§ Activity: Given the records below, the lines starting at the line with "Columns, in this" and ending at the line with "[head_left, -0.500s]" should be output exactly, both end lines kept and pictures left out.

§ Dataset records:
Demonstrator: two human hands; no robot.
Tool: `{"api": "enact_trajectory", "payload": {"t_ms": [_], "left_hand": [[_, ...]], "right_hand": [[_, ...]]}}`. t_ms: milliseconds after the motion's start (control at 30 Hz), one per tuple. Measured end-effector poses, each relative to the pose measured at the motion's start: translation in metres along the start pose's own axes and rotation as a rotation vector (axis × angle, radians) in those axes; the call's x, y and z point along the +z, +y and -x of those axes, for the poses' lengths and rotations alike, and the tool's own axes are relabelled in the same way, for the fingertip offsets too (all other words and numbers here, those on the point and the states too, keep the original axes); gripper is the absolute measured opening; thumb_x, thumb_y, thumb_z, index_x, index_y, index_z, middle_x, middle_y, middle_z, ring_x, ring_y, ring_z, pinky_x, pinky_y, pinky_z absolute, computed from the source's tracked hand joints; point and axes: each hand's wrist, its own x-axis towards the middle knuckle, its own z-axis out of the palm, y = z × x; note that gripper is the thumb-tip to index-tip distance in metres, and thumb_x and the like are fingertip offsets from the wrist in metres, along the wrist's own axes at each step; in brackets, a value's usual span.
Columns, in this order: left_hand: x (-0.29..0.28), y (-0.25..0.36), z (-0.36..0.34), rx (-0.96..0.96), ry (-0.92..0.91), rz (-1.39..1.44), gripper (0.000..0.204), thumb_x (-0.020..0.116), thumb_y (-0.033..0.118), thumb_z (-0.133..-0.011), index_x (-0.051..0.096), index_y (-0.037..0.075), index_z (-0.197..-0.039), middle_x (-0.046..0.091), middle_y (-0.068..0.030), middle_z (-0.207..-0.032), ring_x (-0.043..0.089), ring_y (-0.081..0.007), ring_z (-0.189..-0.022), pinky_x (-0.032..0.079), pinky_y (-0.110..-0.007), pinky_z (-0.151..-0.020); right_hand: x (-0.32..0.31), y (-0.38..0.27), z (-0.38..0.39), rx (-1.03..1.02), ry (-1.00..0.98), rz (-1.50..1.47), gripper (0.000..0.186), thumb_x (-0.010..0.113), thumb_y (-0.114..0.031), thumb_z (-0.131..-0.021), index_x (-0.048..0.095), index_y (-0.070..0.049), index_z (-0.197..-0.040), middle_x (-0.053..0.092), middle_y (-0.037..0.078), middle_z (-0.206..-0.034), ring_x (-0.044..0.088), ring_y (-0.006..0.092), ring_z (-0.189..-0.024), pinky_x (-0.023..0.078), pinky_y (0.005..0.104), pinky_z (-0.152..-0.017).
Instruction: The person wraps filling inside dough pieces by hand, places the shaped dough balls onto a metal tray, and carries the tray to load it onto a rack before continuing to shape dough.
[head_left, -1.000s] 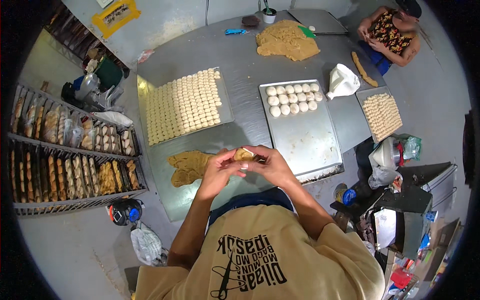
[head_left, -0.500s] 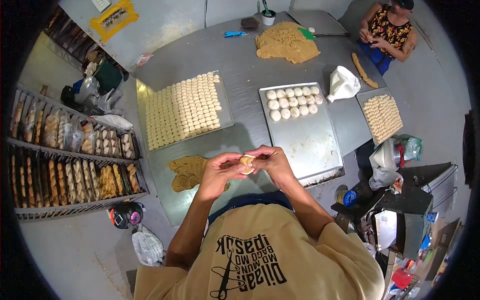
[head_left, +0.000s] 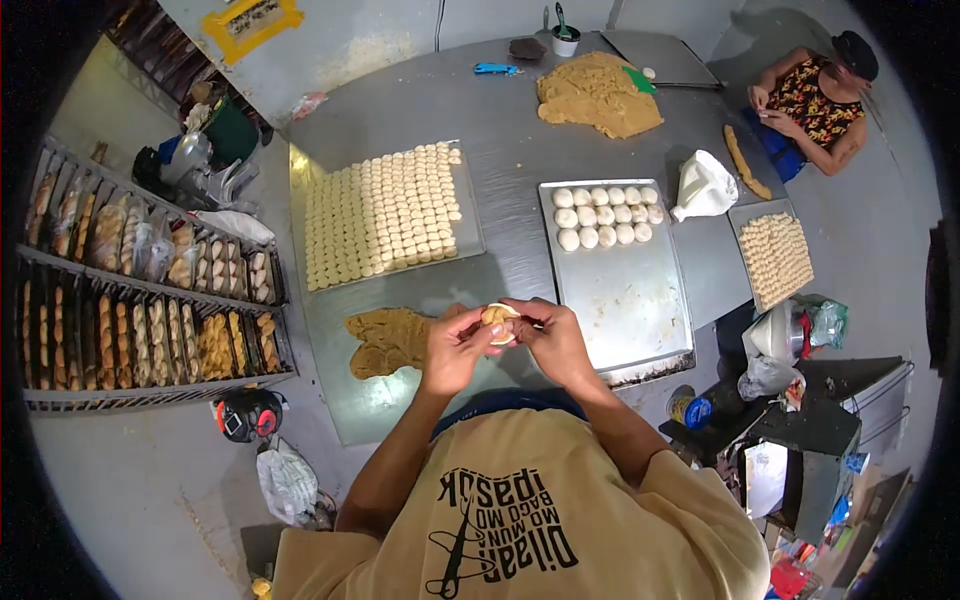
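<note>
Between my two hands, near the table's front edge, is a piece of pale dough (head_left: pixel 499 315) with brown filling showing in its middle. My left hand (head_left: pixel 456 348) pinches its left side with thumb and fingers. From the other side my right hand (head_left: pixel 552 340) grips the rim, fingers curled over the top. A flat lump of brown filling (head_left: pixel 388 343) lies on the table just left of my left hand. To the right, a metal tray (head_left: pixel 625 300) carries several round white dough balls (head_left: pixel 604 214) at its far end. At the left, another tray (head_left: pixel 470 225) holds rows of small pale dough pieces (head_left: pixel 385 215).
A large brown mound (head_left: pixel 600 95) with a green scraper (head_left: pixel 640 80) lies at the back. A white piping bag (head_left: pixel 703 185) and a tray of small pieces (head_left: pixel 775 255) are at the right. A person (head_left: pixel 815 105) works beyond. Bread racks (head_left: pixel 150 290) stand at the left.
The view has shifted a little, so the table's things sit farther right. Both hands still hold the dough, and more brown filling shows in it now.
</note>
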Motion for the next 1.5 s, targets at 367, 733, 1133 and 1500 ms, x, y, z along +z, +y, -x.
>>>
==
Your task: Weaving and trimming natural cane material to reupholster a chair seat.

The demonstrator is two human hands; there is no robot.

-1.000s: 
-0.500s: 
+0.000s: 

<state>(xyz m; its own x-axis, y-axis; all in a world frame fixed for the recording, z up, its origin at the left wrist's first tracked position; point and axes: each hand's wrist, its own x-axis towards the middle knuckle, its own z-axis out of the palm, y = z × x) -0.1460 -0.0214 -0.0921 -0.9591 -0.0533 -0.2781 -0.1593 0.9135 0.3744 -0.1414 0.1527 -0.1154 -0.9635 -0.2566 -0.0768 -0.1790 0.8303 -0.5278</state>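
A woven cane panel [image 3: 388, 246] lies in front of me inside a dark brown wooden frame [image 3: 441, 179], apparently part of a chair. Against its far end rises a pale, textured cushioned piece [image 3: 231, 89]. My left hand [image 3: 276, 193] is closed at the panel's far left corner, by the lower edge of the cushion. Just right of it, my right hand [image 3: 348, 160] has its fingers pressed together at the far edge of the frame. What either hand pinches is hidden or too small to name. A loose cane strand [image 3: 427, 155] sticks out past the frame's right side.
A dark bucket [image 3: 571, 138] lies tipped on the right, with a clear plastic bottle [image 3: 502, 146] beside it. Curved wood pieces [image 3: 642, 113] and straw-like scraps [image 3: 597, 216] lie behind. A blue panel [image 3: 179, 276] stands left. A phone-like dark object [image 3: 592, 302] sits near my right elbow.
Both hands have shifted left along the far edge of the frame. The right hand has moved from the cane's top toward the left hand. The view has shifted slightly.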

§ Task answer:
Columns, in this order: left_hand: x (-0.29..0.28), y (-0.25..0.36), z (-0.36..0.34), rx (-0.96..0.96), ry (-0.92..0.91), rz (-1.39..1.44), gripper (0.000..0.204), thumb_x (-0.020..0.116), thumb_y (-0.033..0.118), thumb_z (-0.133..-0.011), index_x (-0.051..0.096), index_y (-0.037..0.075), index_z (-0.197..-0.039), middle_x (-0.046..0.091), middle_y (-0.068..0.030), middle_z (-0.207..-0.032), ring_x (-0.043..0.089), ring_y (-0.081..0.007), ring_z (-0.189..-0.022), pinky_x (-0.032..0.079), pinky_y (-0.110..-0.007), pinky_z (-0.151..-0.020); right_hand: x (-0.32..0.31), y (-0.38..0.27), z (-0.38..0.39), rx (-1.03..1.02), ry (-1.00..0.98), rz (-1.50..1.47), gripper (0.000..0.186), thumb_x (-0.010..0.113), thumb_y (-0.114..0.031), thumb_z (-0.131..-0.021), index_x (-0.048..0.095), index_y (-0.070..0.049), index_z (-0.197..-0.040), middle_x (-0.053..0.092), middle_y (-0.037..0.078), middle_z (-0.206..-0.034), ring_x (-0.044..0.088), ring_y (-0.006..0.092), ring_z (-0.189..-0.024), pinky_x (-0.023..0.078), pinky_y (0.005..0.104), pinky_z (-0.152..-0.017).
Instruction: The person wraps filling inside dough pieces by hand, places the shaped dough balls onto a metal tray, and carries the tray to load it onto a rack before continuing to shape dough.
[head_left, -1.000s] 
[head_left, -0.500s] 

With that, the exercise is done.